Pianura, dopo la rivolta del 2008 si è turata il naso. La vita, nei decenni, ha trovato come crescere e adattarsi alla discarica che, se non sai che e' è, se non la cerchi, oltre i depistaggi dei locali, non la vedi. E quindi puoi fingere che non ci sia. Qui trovi un maneggio, capannoni industriali, piccoli supermarket, case datempo condonate, ville che manco te le sogni altrove, un rimessaggio per yacht con i Tir che fanno avanti e indietro sui sentieri, trasportando motoscafi. «C'è chi vuole la bonifica» spiega Doriana Sarli, attivista dell'ambiente e militante del Movimento 5 Stelle «ma anche chi teme che se si smuove il ventre del mostro si creano altri disastri. Hanno comprato a ridosso o dentro l'area delle discariche e sebbene la sottostante falda acquifera sia ormai irrimediabilmente compromessa, fingono di stare tranquilli». Rassegnazione e, in qualche caso, complicità. «Dopo la fiammata della protesta di cinque anni fa» continua la Sarli «e dopo aver scongiurato la riapertura, chi si lamenta lo fa solo per dire che non c'è più speranza». Prevale l'idea che si deve investire in coltivazioni no-food per dare tempo alla terra di purificarsi. «Ma mica è possibile?» incalza l'ambientalista. «Abbiamo il diritto di sapere che cosa c'è qui. Almeno questo. Ce lo devono».

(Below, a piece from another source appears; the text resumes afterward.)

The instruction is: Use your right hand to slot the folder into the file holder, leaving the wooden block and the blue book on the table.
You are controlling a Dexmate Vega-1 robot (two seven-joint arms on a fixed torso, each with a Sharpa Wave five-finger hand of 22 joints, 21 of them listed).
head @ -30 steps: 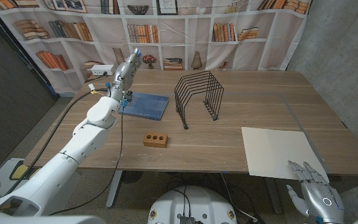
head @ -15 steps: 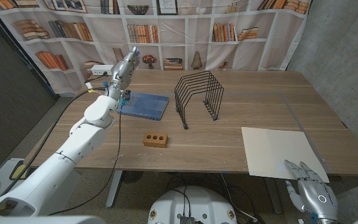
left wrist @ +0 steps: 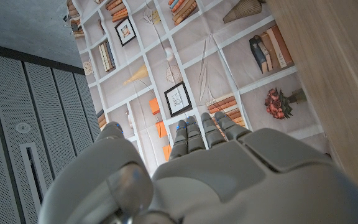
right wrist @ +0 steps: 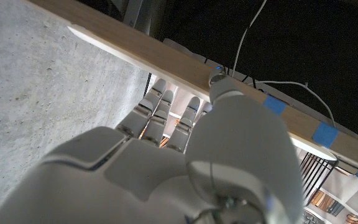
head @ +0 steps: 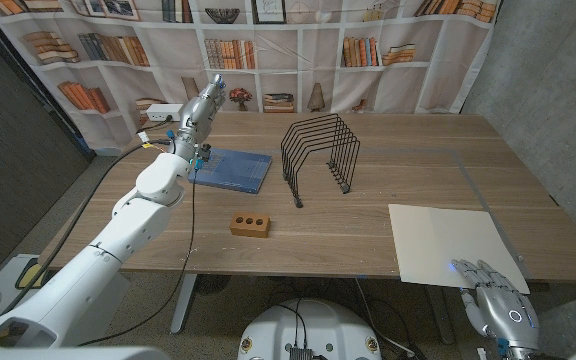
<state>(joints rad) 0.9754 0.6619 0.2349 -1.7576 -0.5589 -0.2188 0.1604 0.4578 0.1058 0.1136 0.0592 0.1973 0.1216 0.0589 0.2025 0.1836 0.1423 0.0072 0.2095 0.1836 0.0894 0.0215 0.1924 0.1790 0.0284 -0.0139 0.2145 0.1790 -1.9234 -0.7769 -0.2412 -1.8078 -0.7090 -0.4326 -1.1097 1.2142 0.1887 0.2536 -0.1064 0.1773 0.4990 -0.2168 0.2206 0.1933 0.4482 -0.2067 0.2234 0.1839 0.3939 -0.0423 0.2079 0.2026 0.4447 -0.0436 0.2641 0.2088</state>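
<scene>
**Right hand at the folder's near corner, grasp not yet made**

Our right hand [head: 495,300] is at the table's [head: 418,150] near edge, fingers apart and holding nothing; its fingertips [head: 478,268] lie over or touch the near corner of the cream folder [head: 451,243], we cannot tell which. In the right wrist view the right hand's fingers [right wrist: 160,109] reach up against the underside of the table edge, so we judge the hand is partly below the tabletop level.

The folder lies flat just ahead of this hand. The black wire file holder [head: 320,150] stands well beyond the folder and to the hand's left, with its slots upright. The wooden block [head: 250,224] and the blue book [head: 233,168] are further to the left, well apart from the folder.

Our left hand [head: 210,98] is raised far away, past the blue book, with fingers extended and nothing in it.

To do this step well, we think the fingers should go under the folder's overhanging edge, if there is overhang, with the thumb pressing from above, because a flat thin folder is hard to lift from a table. The grip should be firm near the corner but not bend the sheet too much. After lifting, we would turn the folder upright before approaching the holder, and keep the path away from the block and book
</scene>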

Molti dei processi di epidemia colposa o di disastro ambientale sono stati archiviati. «Non si sono più esalazioni da tempo» racconta Crescenzo Mele, una vita a combattere contro la distruzione della sua terra. «Ci restano i tumori. Un mio amico quarantennene sta morendo, tanti bambinini sono già morti. Qui per decenni, quando la coscienza ambientalista era ritenuta una stravaganza, hanno sotterrato di tutto. E quello che sta emergendo è roba arcinota che nessuno, quando sarebbe stato utile, ha voluto sentire o capire». Si scopre l'acqua calda, o meglio avvelenata. Come sta avvenendo in quella terra dei veleni tra Napoli e Caserta, epicentro del fusto a piede libero, dove si può dire senza tema di smentita che «la Scoria siamo noi», come a Giugliano, a Casal di Principe, a Caivano: chi gridava, chi lanciava allarmi, era una voce in un affollato e distratto deserto. Ma il veleno da tempo aveva aggredito ai fianchi anche Napoli, che si sentiva protetta, mentre Pianura restava pianura solo di nome, perché sotto il naso di tutti crescevano colline appestate, industriali senza scrupoli si arricchivano e becchini senza vergogna non seppellivano i morti, ma la Morte.